Understanding Mitzvot and Layered Responsibility: Thinking In Jewish 33

Understanding Mitzvot and Layered Responsibility: Thinking In Jewish 33

In the Torah portion for the first weekend in May are both blessings and curses, blessings for obeying the commandments of God and curses for failing to obey those same commandments. The blessings are rather benign, like causing the rain to fall (during the rainy season), while the curses are obscene ranging from the destruction of the Temple in Jerusalem to mothers consuming their own children. Commentaries on Torah struggle to make sense of all of this and still maintain the fiction of a loving and benevolent God. On the one hand, the commentaries focus on the blessings and curses as community or societal in their implementation arguing that any individual judgement is reserved for the world to come when the soul returns to the realm of the Absolute Other, a world beyond all understanding in this world. Others argue that the blessings and curses are attached to individual actions and that one cannot judge for another whether one is being blessed or cursed. How, for example, can one call a wealthy man blessed if he lives his life in fear of the loss of his wealth or a poor man cursed if he lives a self-satisfied life of family and friends.

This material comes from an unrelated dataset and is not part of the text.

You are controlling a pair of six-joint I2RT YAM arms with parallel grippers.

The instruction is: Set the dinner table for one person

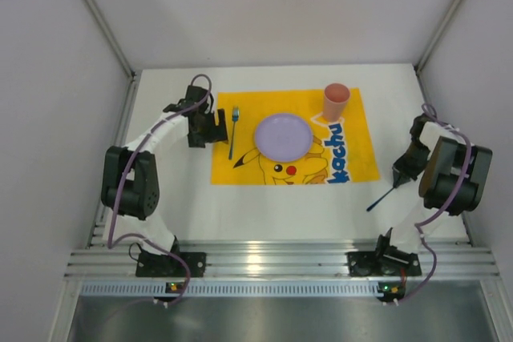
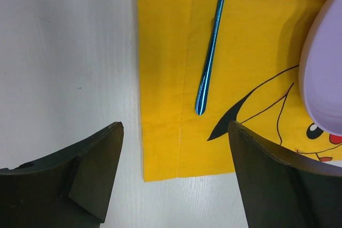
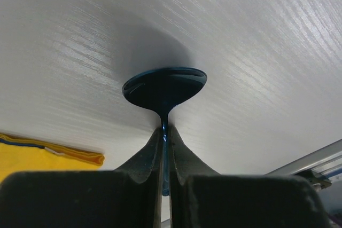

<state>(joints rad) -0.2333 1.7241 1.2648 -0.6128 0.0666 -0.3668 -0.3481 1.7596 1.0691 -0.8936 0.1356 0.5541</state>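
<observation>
Right hand tight on spoon

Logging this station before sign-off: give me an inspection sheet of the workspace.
Surface: white table, yellow mat on it.
Job's things: purple plate, pink cup and blue fork on the mat; blue spoon off it.
Clutter: nothing seen.
Hands: left hand open over the mat's edge; right hand shut on the spoon.
Cables: purple cable along each arm.
Surroundings: white walls, metal rail at near edge.
</observation>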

In either case, the argument suggests that there are three levels of obedience in this world. The first is naive obedience, obedience without understanding because it is what one is supposed to do. The second level is obedience because the very act of obedience is satisfying to one’s ego, a selfish act of obedience backed by long hours of study and understanding. Finally, there is the selfless act of obedience, an act that when undertaken, is less physical and more spiritual, almost like the very idea of enlightenment in Zen Buddhism. This phasing argument posits that one follows commandments not only because they are commanded by God, although that is a good enough reason, but, rather, because they are indeed carried out for the benefit of the actor outside of the realm of the Godly. In short, obeying the commandments of God are good for you rather than good for God.

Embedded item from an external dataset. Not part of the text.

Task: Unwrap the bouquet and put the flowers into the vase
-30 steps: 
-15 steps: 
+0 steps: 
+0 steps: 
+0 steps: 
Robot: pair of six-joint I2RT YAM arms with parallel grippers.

The argument goes on to provide for the caveat for performing mitzvot (commandments) that if there were no God then performance would be a wasted effort, that only because there is a God, one who issues commandments in the first instance, that one is obligated to follow them. But wait…if this were true, if there truly was a creator God demanding that one follow this particular set of rules, then how does one account for the simple fact that many and varied faiths, both monotheistic, polytheistic and non-theistic (which is different than atheistic) religions and value systems have a large body of rules to follow, rules that, in the final analysis, separate believers from non-believers of a particular prescriptive faith? I would argue that the polyglot of religious beliefs that at some level or another require strict adherence to a set of rules are all constrained by the same problematic, that they and they alone possess the ultimate “Truth” which, in turn, eliminates all other competing faith based systems as either untrue, irrelevant or both. On its face, this is an argument from exclusivity, one that fails to consider competing alternatives as valid. It is also an argument that turns inward, using its own writings as proofs rather than analyzing writings from competing systems if only for the purpose of elimination.

The argument also presupposes the total exclusion of atheism, the rejection of a creator God based on extant evidence, suggesting that atheists have no moral compass upon which to base an ethical or moral life, that without the threat of punishment or the compensation of reward in some world or another to come there is no reason to behave toward one’s fellow-man (or animals for that matter) with compassion. Without the underlying threat of reward or punishment one would be free to pursue one’s basest nature without a second thought. Conscience would not exist and even if it did it would not have any impact on one’s behavior because the only life that matteres is the life we are living. This argument is, at best, a stretch. Some of the most ethical people I know are atheists as are some of the most vile while some of the most vile members of society are staunch members of one or another religious organization as are some of the most ethical. It seems to matter little whether one believes in a creator God or not as to how one chooses to live one’s life. Ethics are not a matter of fear of punishment or reward. To the contrary, living an ethical life is a conscious choice, one governed by the desire for social justice and fair play. Without that sense of compassion for those less fortunate than ourselves there is no ethic that reasonably can be called ethical.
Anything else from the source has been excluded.